• [The task] Give every line of the data again, unchanged, but with no pictures.
Start of Supplied information
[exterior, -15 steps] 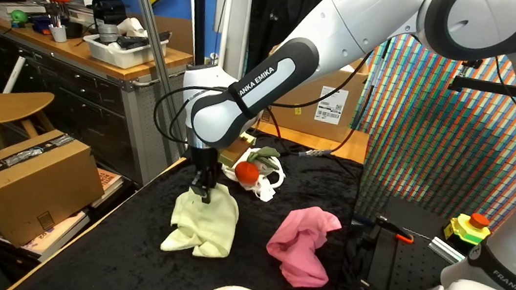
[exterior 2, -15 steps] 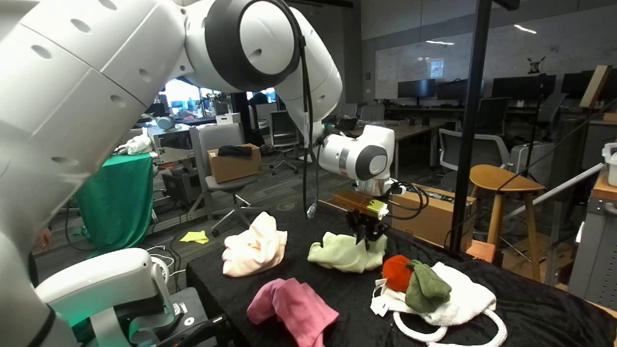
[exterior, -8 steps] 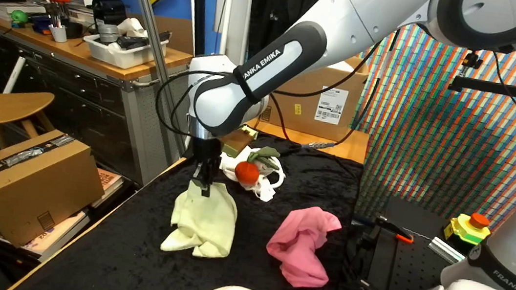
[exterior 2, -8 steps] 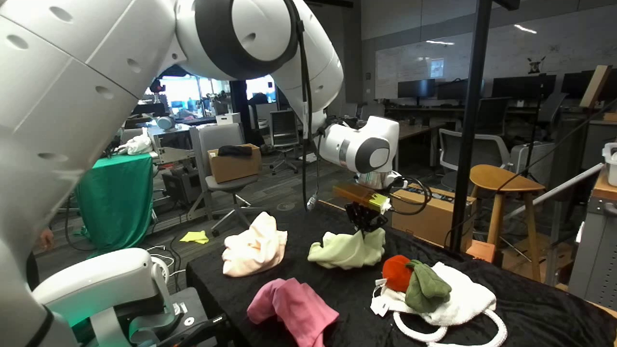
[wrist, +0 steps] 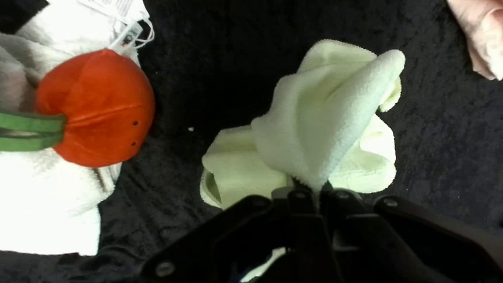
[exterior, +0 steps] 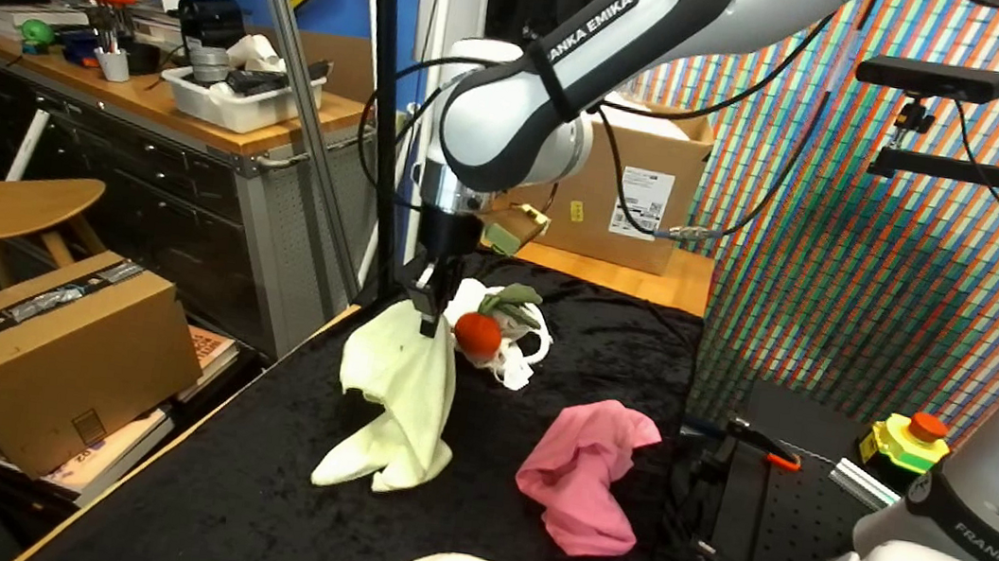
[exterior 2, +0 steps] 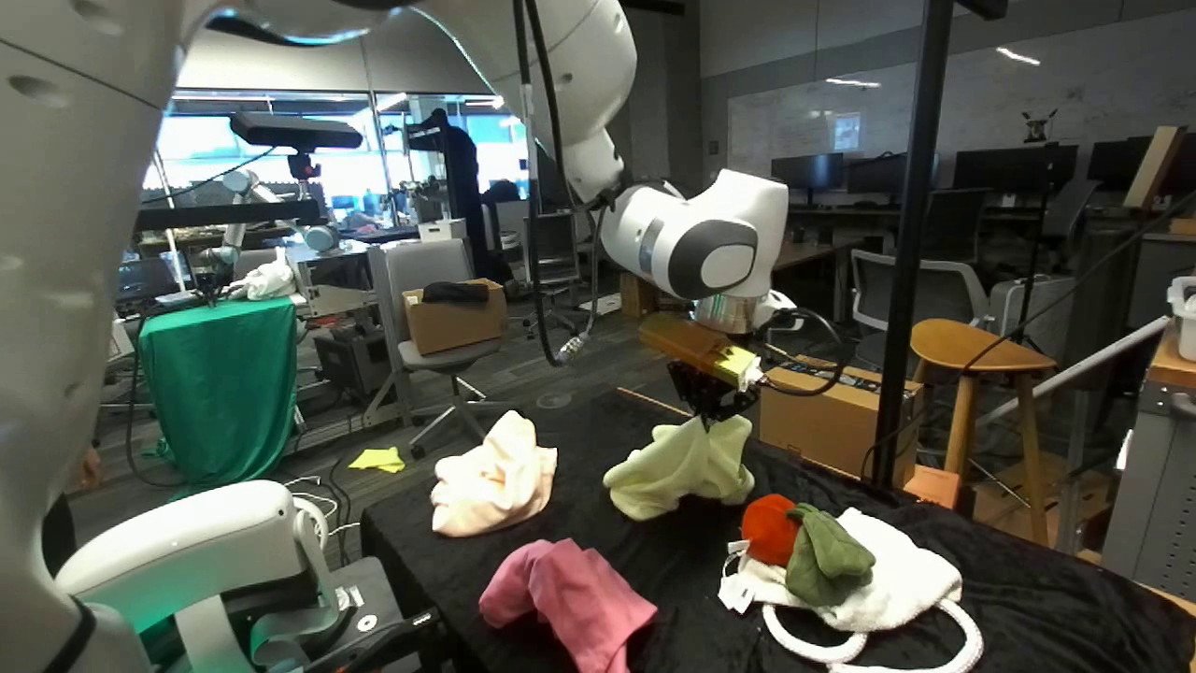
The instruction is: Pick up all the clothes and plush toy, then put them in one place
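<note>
My gripper (exterior: 430, 322) is shut on a pale green cloth (exterior: 400, 392), also seen in an exterior view (exterior 2: 682, 467). In the wrist view the jaws (wrist: 314, 190) pinch a fold of the cloth (wrist: 314, 118). Its top is raised; its lower part rests on the table. The red plush toy (exterior 2: 771, 531) with green leaves lies on a white fluffy piece (exterior 2: 911, 579) with rope loops, beside the gripper; it shows in the wrist view (wrist: 102, 114). A pink cloth (exterior: 584, 482) and a peach cloth (exterior 2: 495, 477) lie crumpled apart on the table.
The table has a black velvet cover (exterior: 244, 497). A large cardboard box (exterior: 605, 198) stands at its back end. A dark post (exterior 2: 911, 280) and another cardboard box (exterior 2: 822, 421) stand beside the table edge. An emergency stop (exterior: 909, 440) sits near the robot base.
My gripper has risen and shifted toward the plush toy's side, pulling up the top of the green cloth. The pink cloth, peach cloth and plush toy have not moved.
</note>
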### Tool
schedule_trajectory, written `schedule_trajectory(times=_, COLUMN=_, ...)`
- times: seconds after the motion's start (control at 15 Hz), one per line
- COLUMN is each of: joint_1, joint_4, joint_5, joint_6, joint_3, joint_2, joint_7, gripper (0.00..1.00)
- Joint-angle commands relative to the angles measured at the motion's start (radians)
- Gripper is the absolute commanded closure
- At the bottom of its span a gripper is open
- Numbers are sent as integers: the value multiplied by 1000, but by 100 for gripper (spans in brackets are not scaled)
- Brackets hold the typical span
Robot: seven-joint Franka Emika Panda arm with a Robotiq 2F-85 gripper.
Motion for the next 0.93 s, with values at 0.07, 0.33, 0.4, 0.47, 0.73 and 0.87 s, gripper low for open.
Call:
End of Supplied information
• [Output]
[exterior, -15 steps] 
[exterior 2, -15 steps] 
[exterior, -8 steps] 
[exterior 2, -8 steps] 
[wrist, +0 steps] 
[exterior, +0 steps] 
[exterior 2, +0 steps] 
The instruction is: Pick up all the clothes and plush toy, then put them in one place
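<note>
My gripper (exterior: 430, 322) is shut on a pale green cloth (exterior: 400, 392), also seen in an exterior view (exterior 2: 682, 467). In the wrist view the jaws (wrist: 314, 190) pinch a fold of the cloth (wrist: 314, 118). Its top is raised; its lower part rests on the table. The red plush toy (exterior 2: 771, 531) with green leaves lies on a white fluffy piece (exterior 2: 911, 579) with rope loops, beside the gripper; it shows in the wrist view (wrist: 102, 114). A pink cloth (exterior: 584, 482) and a peach cloth (exterior 2: 495, 477) lie crumpled apart on the table.
The table has a black velvet cover (exterior: 244, 497). A large cardboard box (exterior: 605, 198) stands at its back end. A dark post (exterior 2: 911, 280) and another cardboard box (exterior 2: 822, 421) stand beside the table edge. An emergency stop (exterior: 909, 440) sits near the robot base.
My gripper has risen and shifted toward the plush toy's side, pulling up the top of the green cloth. The pink cloth, peach cloth and plush toy have not moved.
</note>
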### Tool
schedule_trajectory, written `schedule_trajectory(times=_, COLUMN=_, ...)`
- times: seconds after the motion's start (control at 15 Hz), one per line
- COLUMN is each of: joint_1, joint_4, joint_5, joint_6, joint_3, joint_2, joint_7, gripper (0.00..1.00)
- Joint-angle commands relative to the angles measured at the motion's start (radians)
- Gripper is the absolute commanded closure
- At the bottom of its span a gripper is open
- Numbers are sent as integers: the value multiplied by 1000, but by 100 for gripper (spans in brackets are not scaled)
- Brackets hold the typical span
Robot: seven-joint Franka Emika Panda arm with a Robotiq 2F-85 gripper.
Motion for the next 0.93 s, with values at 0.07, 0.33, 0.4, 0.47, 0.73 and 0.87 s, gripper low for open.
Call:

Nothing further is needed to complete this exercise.